REQUIRED WORK: Line by line, give the data again exactly as it appears, but without pictures.
........
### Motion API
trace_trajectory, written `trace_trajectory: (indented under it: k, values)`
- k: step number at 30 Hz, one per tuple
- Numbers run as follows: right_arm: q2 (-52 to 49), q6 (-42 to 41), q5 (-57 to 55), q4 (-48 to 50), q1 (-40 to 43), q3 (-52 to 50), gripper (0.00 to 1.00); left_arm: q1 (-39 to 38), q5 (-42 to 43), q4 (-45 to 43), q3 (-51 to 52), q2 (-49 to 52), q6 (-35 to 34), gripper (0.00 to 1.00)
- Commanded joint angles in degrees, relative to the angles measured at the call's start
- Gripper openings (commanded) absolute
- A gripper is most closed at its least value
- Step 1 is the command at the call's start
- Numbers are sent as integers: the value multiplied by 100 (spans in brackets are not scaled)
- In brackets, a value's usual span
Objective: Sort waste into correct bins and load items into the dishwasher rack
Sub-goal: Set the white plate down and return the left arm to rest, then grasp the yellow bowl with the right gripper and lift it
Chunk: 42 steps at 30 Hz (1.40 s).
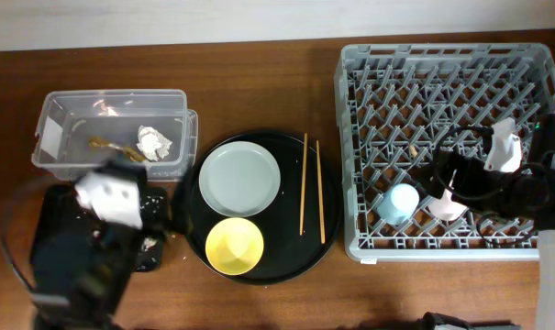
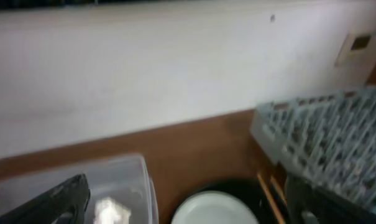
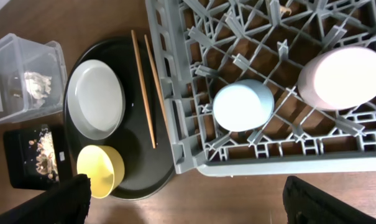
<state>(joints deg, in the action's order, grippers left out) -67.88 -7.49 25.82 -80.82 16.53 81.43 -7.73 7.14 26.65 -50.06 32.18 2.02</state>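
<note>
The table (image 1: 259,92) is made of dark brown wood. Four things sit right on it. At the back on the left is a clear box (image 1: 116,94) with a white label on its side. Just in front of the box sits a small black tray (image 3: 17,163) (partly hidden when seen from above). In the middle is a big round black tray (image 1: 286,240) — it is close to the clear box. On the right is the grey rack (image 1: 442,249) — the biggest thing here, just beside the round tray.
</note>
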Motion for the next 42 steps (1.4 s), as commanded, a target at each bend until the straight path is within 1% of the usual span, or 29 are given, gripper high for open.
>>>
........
PROBLEM SOLUTION:
### Motion API
trace_trajectory, written `trace_trajectory: (indented under it: k, values)`
- k: step number at 30 Hz, one per tuple
- Numbers run as follows: right_arm: q2 (-52 to 49), q6 (-42 to 41), q5 (-57 to 55), q4 (-48 to 50), q1 (-40 to 43), q3 (-52 to 50), gripper (0.00 to 1.00); left_arm: q1 (-39 to 38), q5 (-42 to 43), q4 (-45 to 43), q3 (-51 to 52), q2 (-49 to 52), q6 (-35 to 34), gripper (0.00 to 1.00)
- Commanded joint angles in degrees, relative to the angles measured at the call's start
- Gripper openings (commanded) absolute
- A gripper is most closed at its least value
- Step 1 is the command at the call's start
- Numbers are sent as integers: the value multiplied by 100 (spans in brackets are not scaled)
- In brackets, a value's usual span
Objective: Sort waste into correct bins and load items into the dishwasher rack
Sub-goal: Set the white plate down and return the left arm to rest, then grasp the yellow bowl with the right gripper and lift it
Chunk: 42 steps at 30 Hz (1.40 s).
<state>(joints deg, in the action's order, grippers left out) -67.88 -7.49 25.82 -80.82 16.53 81.43 -7.73 7.14 26.65 -50.06 32.18 2.02</state>
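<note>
The table (image 1: 259,92) is made of dark brown wood. Four things sit right on it. At the back on the left is a clear box (image 1: 116,94) with a white label on its side. Just in front of the box sits a small black tray (image 3: 17,163) (partly hidden when seen from above). In the middle is a big round black tray (image 1: 286,240) — it is close to the clear box. On the right is the grey rack (image 1: 442,249) — the biggest thing here, just beside the round tray.
</note>
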Motion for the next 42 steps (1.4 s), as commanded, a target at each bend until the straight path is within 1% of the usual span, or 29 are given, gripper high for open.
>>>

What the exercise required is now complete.